Gangrenous abscesses and gangrene develop against the backdrop of pneumonia when association with microorganisms putrefactive infection, predominantly protea. The condition of patients is burdened, intoxication and hypoxia progressively increase.
A distinctive feature is the early abundant supply of fetid (usually with a smear) smear. On X-rays, intense darkening of the lung tissue, the cavity, one or several, are formed by the 3-5th day, often the course is complicated by purulent pleurisy, pulmonary hemorrhage, sepsis.
Bronchoectatic disease is a nonspecific lesion of the lungs and bronchi accompanied by their enlargement and chronic purulent inflammation in them.
The secondary process, 90-95% of bronchiectasias are acquired, developing usually on the background of chronic bronchitis in childhood and adolescence, mainly the lower lobe bronchi are affected. There are one- and two-sided bronchiectasises. In form they can be cylindrical, saccular and mixed.
This lung lesion develops gradually, often giving an exacerbation in the spring and autumn, although there is no apparent seasonal dependence, but clear provoking factors are cold and damp.
The general condition for a long time does not change, the main manifestation is a frequent and persistent cough, bouts or persistent, at first with a small amount of sputum, then more and more, sometimes up to a liter a day, especially in the mornings. The temperature rises periodically, mostly subfebrile, although during exacerbations it can rise to 38-39 degrees.

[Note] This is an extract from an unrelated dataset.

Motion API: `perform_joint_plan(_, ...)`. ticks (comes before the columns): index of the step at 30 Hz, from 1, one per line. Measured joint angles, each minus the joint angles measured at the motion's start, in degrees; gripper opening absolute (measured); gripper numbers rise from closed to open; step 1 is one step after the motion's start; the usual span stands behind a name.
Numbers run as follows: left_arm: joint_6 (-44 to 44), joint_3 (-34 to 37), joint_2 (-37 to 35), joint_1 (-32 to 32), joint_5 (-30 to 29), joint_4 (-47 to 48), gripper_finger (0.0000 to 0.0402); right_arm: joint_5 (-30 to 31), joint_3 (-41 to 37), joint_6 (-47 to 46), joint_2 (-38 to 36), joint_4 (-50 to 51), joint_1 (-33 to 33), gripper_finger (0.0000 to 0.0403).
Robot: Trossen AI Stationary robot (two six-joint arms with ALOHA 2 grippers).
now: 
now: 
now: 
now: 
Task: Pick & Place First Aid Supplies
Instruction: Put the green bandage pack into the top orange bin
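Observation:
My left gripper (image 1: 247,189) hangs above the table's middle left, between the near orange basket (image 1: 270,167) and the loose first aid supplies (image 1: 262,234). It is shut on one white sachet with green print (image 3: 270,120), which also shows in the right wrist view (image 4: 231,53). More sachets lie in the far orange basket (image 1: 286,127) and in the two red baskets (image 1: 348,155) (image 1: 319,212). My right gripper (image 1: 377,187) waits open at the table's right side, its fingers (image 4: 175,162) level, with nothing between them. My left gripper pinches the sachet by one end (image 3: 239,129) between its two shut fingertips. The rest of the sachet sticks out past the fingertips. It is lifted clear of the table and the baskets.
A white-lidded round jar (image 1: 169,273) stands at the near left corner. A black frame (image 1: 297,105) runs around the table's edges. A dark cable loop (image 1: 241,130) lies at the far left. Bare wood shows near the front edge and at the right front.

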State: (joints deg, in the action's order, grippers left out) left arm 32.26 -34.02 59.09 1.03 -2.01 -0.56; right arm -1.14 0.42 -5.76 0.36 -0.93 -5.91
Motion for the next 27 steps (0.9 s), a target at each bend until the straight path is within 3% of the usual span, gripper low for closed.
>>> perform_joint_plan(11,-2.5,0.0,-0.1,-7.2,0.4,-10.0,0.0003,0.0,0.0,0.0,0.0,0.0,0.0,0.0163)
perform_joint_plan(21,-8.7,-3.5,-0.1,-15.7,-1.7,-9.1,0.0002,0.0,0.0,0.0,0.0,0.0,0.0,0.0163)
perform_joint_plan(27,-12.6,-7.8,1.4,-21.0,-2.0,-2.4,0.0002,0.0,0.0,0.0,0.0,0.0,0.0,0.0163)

As the disease progresses, due to increasing chronic hypoxia, the manifestations of the disease develop: the face becomes puffy, cyanotic, acrocyanosis appears, the fingers look like "drumsticks", nails - "watch glass". Patients lose weight. The thorax becomes bloated: the ribs bulge, the intercostal spaces widen, participation in the respiration of the auxiliary muscles (shoulder girdle and wings of the nose) is evident. Breathing is heavy, rapid, may be shortness of breath. Physical data and chest radiography in the initial stages do not give significant signs of bronchiectasis. With the obvious development of bronchiectasis - box percussion sound, and in the lower sections of its blunting. Breathing in the upper parts is more often rigid, and in the lower ones weakened, wheezing is dry, and damp. On roentgenograms, especially on the tomograms, the roots are compacted, the lower lobar bronchi are tight. A clear picture is given only by contrast bronchography. Bronchoscopy reveals the widening of the lower lobe bronchi, signs of chronic inflammation in them and the presence of a large amount of sputum.
Because of hypoxia and chronic intoxication all organs and systems suffer, therefore the main method of treatment is operative in specialized departments.
Cysts are a lesion of the lungs, which is characterized by intrapulmonary cavity formations of various genesis. There are true cysts that form as a result of the developmental defect of small bronchi (characterized by the presence of epithelial lining), and false as a result of trauma and inflammatory processes (do not have epithelial lining), less often echinococcal cysts. A typical clinical picture is not, mainly in medical examinations with fluorography or when complications occur (break with the formation of spontaneous pneumothorax, suppuration, bleeding). It is treated such a lung damage operatively.